The bill was supported by the South Dakota Head Start Association, the United School Associations of South Dakota, and school administrators across the state. Rep. Healy noted that without this council, South Dakota was likely leaving federal grant dollars on the table.
The committee killed it 9-2, along party lines.
House Speaker Steve Haugaard explained his vote by saying he'd heard the research — the reduced incarceration rates, the improved graduation rates, the return on investment. He knew the data. He just didn't care, because in his view, state-funded preschool was "a transformational approach to instilling more of a socialist agenda into the system."
He also clarified what he believes the purpose of public education is: to create a moral society whose people understand written language well enough to vote intelligently. Not, he specified, to build a capable workforce.
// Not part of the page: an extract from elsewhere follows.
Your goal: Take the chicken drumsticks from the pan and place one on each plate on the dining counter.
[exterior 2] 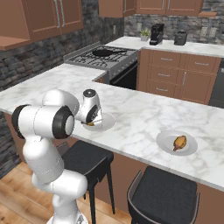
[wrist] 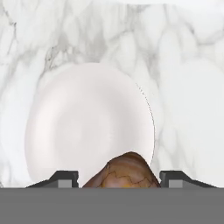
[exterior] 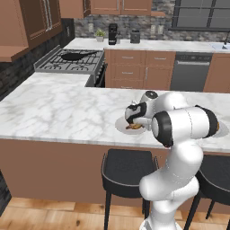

So here we are. One of five states. Ranked at the bottom for early education. Leaving federal money uncollected. And the last time someone asked our Legislature to simply look at the problem, they called it socialism and went home.
What I Believe
I believe that where a child is born in South Dakota shouldn't determine whether they get a strong start. I believe that parents who want to work should be able to work. I believe that "socialist agenda" is not a serious policy argument — it's a way of avoiding one.
Forty-five states have figured this out. South Dakota can too.